AMD: Speculation, Rumors, and Discussion (Archive)

Razor1 · Jul 14, 2016

ToTTenTranz said:
The lack of perspective is notorious.

If we were complaining about tesselation or excess geometry being underutilized back in 2011, I wonder what the argument would be.
Main difference being that nvidia hardwires sub-pixel triangles into hairworks and other effects in gameworks, which serves only to cripple performance on AMD hardware and their own kepler/fermi cards, so we're not even talking about IQ-enhancing features anymore.

Now we have async compute that brings unprecedented performance boosts to the overwhelming majority of the console+PC market, has been acclaimed as such by pretty much all high profile developers (except for Epic because Tim and Jen are bros4life?), it's bringing major performance boosts to 4 year-old cards, but it's somehow a bad thing.

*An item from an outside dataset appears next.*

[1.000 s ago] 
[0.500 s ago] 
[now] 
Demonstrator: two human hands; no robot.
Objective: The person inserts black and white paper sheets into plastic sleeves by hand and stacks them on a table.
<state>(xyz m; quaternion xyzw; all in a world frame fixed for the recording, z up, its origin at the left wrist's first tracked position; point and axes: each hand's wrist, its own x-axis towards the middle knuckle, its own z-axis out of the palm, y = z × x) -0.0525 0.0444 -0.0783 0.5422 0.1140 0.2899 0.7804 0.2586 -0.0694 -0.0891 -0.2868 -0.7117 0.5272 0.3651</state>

Yet you bring up an article that is well know to be incorrect in their assumptions with tessellation in Crysis?
I would rather have better mesh quality right now by the way and no that isn't due to tessellation actual mesh details. Never liked the pixel stretching of having one pixel of a texture stretched over multiple pixels of a monitor, just makes normal maps and lighting ugly.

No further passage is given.